Back to List

Flattening the 7-layer Recursive Hierarchy Salad

Bob Charapata Bob Charapata  |  
Apr 02, 2019
 

Sometimes organizations must model a hierarchy with data, but they don’t know how deep it will be. Developers often create recursive hierarchy tables for transaction processing systems to solve this problem. Those tables have one column on the table that refers to the table's identity column to create a parent-child relationship. (Typical situations for this may be organization reporting structures or sales locations.) A recursive hierarchy table will look something like this (using table declaration for ease of use in this article):

DECLARE @RecursiveHierarchy TABLE
(
    [ID]            int,
    [HierarchyName] varchar(50),
    [SortID]        int,
    [ParentID]      int
);

In addition to the ID and the column that refers to the Parent ID, there’s a SortID column that allows ordering of the hierarchy. There's also a HierarchyName which will serve as the pivot column later.

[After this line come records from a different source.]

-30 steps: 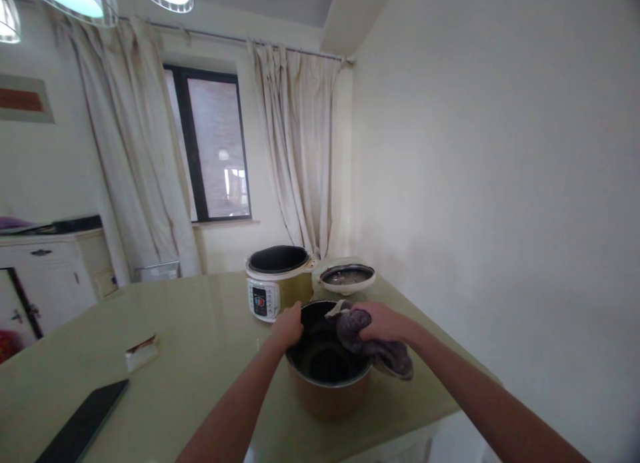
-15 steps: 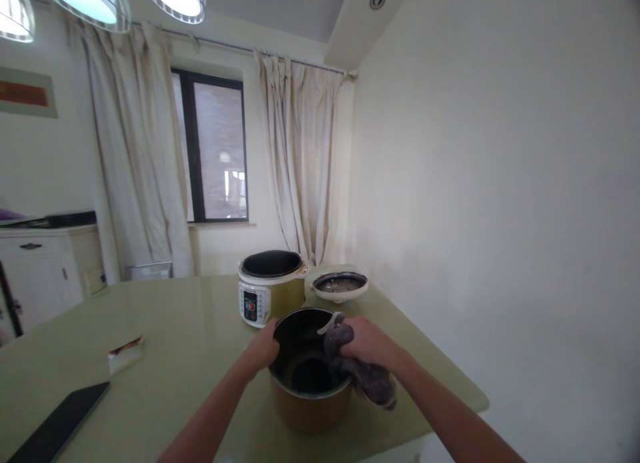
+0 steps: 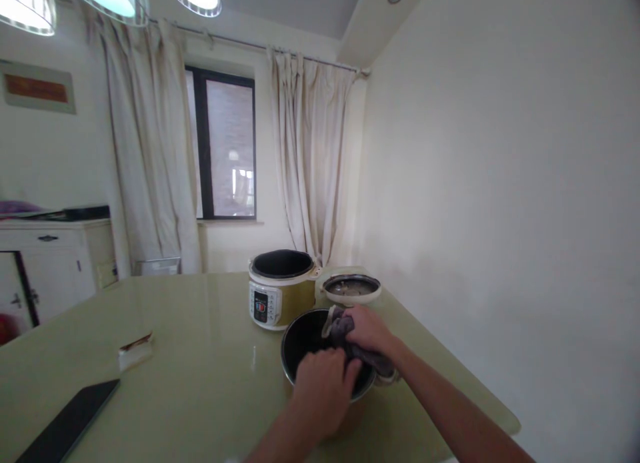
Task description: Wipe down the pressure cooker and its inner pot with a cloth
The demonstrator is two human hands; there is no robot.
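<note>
A gold inner pot with a dark inside stands on the pale green table near me. My right hand grips a grey-purple cloth and presses it on the pot's far right rim. My left hand rests over the pot's near rim and covers part of its opening. Just behind stands the rice cooker body, open and without its inner pot. Its lid lies upside down to the right of it.
A dark flat tablet or phone lies at the table's near left. A small white packet sits beyond it. The wall runs close along the table's right side. A white cabinet and curtained window stand behind.
My left hand has moved from the pot's left rim to its near rim, over the opening. My right hand with the cloth stays on the right rim. The view has shifted slightly.
</note>
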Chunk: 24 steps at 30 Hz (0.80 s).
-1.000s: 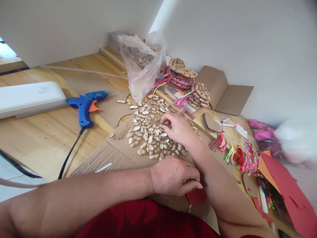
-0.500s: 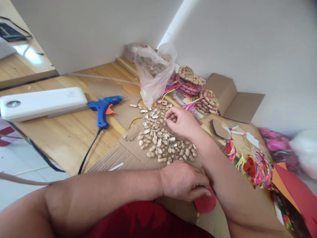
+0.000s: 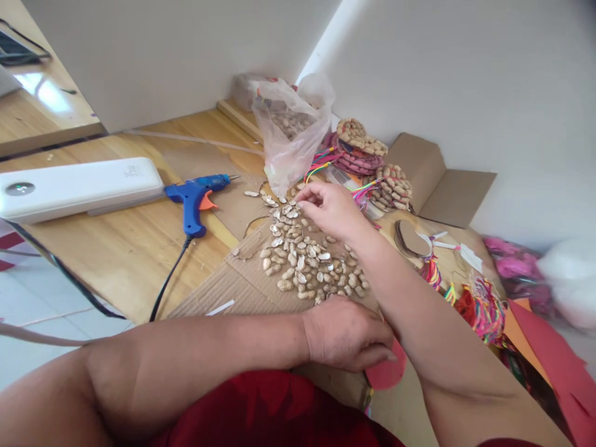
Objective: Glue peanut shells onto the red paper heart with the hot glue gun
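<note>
A pile of peanuts and split shells [image 3: 298, 261] lies on the corrugated cardboard [image 3: 251, 295] in front of me. My right hand [image 3: 328, 208] is over the pile's far end, thumb and fingers drawn together beside some half shells; anything between the fingertips is too small to make out. Nearer my body, my left hand [image 3: 351, 335] lies low with its fingers curled over a rounded red piece [image 3: 388, 369], gripping its edge. Part of that piece is hidden under the hand, and colored threads [image 3: 369, 403] hang below it.
A blue glue gun [image 3: 193, 202] and a white power bank [image 3: 84, 186] lie left. Behind are a plastic bag of peanuts [image 3: 291, 133] and peanut-covered pieces [image 3: 358, 139]. Rightward sit an opened cardboard box [image 3: 459, 192], colored tassels [image 3: 484, 310] and red sheets [image 3: 544, 354].
My right hand has moved farther out and slightly left, to the far end of the peanut pile. My left hand stays on the red piece. The view has shifted slightly.
</note>
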Each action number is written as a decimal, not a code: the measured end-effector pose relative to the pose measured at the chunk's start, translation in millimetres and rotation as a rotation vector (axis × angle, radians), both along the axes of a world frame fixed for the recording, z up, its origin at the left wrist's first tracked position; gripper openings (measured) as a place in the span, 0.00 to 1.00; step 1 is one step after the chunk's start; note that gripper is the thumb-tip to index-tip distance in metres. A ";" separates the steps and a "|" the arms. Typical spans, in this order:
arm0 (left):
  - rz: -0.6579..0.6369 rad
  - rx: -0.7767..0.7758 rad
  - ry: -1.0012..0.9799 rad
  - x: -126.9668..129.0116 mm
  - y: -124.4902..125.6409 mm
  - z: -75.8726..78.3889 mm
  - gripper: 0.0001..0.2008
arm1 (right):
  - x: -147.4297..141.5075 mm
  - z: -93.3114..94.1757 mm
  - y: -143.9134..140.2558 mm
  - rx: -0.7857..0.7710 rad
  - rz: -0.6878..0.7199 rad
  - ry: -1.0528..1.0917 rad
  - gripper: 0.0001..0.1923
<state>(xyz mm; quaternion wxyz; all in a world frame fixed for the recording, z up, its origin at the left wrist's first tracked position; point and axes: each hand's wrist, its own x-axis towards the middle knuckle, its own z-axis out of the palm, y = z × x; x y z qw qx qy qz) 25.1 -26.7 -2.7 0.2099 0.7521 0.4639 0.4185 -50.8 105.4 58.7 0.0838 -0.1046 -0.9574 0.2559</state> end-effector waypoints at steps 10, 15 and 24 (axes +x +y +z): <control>-0.028 0.003 -0.007 0.2 -2.7 2.6 0.12 | 105.0 0.2 2.8 0.125 0.072 -0.167 0.07; -0.016 -0.021 -0.005 -0.9 -2.5 3.1 0.14 | 111.7 -10.4 6.2 0.100 0.087 -0.126 0.07; -0.011 -0.030 -0.015 -0.2 -2.2 3.1 0.13 | 107.6 -7.6 8.2 0.081 0.084 -0.171 0.06</control>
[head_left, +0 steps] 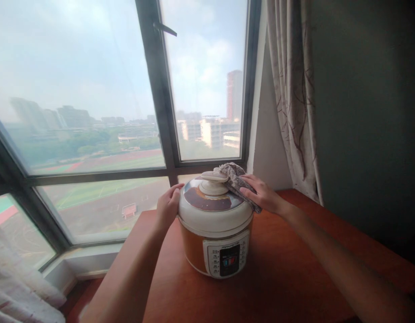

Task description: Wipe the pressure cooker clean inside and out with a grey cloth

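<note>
Resting, in the head view, the left hand (168, 204) against the left side of a white lid (207, 224), fingers reaching along the far rim. Cannot tell, with the fingertips partly hidden, whether gripping or merely touching. Holding a crumpled grey cloth (239, 179) in the right hand (263, 194), thumb and fingers clamped on it; pressing it to the lid's right side, just beside the pale knob (213, 187). Standing upright between both hands, on a reddish-brown table (180, 298): an orange-brown and white electric cooker (194, 244), lid on, control panel (229, 258) facing the near side. Beyond the table: a dark-framed window (168, 89); to its right, a patterned curtain (294, 98).
</note>
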Action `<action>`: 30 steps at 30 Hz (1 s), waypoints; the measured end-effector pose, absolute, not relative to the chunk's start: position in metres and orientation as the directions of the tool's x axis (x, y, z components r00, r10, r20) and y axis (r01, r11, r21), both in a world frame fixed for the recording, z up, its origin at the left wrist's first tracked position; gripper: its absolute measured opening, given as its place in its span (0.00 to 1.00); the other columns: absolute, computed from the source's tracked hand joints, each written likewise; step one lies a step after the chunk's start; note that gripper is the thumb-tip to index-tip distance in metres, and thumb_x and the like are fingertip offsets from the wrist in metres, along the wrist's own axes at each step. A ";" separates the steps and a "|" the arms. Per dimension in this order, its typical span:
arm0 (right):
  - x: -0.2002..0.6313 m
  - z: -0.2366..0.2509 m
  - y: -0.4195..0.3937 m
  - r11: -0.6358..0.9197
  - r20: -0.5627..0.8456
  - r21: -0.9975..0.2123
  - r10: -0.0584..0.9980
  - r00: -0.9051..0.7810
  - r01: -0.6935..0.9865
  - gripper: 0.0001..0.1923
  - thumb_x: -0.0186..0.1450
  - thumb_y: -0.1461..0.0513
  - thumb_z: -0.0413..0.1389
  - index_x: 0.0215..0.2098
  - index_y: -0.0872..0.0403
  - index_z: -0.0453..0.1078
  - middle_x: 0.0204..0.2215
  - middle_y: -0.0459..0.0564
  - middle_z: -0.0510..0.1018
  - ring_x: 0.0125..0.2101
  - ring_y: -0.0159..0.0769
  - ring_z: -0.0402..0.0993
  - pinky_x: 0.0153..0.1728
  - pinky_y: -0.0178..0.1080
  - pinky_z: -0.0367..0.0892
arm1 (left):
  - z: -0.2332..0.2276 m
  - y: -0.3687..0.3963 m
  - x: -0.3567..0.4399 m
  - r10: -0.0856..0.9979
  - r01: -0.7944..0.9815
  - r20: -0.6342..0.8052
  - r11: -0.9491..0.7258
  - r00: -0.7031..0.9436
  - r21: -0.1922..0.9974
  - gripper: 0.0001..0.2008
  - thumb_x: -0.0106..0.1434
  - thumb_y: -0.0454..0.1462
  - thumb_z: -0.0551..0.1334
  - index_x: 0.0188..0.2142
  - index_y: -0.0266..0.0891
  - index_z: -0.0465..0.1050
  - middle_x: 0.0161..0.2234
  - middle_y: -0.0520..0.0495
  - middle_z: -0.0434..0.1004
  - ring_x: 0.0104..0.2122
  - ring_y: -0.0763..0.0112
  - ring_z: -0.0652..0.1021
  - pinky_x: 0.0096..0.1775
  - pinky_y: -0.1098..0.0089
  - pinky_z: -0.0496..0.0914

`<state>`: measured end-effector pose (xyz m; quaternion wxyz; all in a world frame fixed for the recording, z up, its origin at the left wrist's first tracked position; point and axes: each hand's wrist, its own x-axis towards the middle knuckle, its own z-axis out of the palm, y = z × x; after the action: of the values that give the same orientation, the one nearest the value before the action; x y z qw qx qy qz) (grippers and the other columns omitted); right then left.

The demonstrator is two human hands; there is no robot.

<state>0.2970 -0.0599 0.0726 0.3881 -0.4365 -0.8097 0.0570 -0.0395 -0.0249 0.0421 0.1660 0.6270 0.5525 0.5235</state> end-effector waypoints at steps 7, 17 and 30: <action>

Having a recursive hierarchy with an unknown depth works well for transaction processing. Yet it does not lend itself well to browsing the hierarchy in analytical models. Many analytical tools allow only the selection of named columns. This means that hierarchy levels are better displayed as columns for analytical purposes.

The data transformation should perform well, so use two stacked recursive Common Table Expressions (CTE) and pivot on the resulting data to flatten the hierarchy.

Using the table structure declared earlier, let’s assume the following sample data. The top level parent of the hierarchy has a ParentID of \ to identify that row as the root of the hierarchy.

-- R = Root
-- L = Layer
-- I = Item

INSERT @RecursiveHierarchy
(   [ID],
    [HierarchyName],
    [SortID],
    [ParentID]  )
VALUES
    (1, 'R1', 1, NULL),
    (2, 'R2', 2, NULL),
    (3, 'R3', 3, NULL),
    (4, 'R1 L1 I2', 2, 1),
    (5, 'R1 L1 I1', 1, 1),
    (6, 'R2 L1 I2', 2, 2),
    (7, 'R2 L1 I1', 1, 2),
    (8, 'R1 L2 I2', 2, 5),
    (9, 'R1 L2 I1', 1, 5),
    (10, 'R2 L2 I1', 1, 7),
    (11, 'R1 L3 I2', 2, 9),
    (12, 'R1 L3 I1', 1, 9),
    (13, 'R2 L3 I1', 1, 10),
    (14, 'R1 L4 I2', 2, 12),
    (15, 'R1 L4 I1', 1, 12),
    (16, 'R1 L5 I2', 2, 15),
    (17, 'R1 L5 I1', 1, 15),
    (18, 'R1 L6 I1', 1, 17),
    (19, 'R1 L7 I2', 2, 18),
    (20, 'R1 L7 I1', 1, 18);

First, determine the greatest depth of the sample data's hierarchy using the first recursive CTE. This CTE adds the depth of each member of the hierarchy. It sets the root member(s) of the hierarchy to depth 0 and adding 1 to every level on recursion.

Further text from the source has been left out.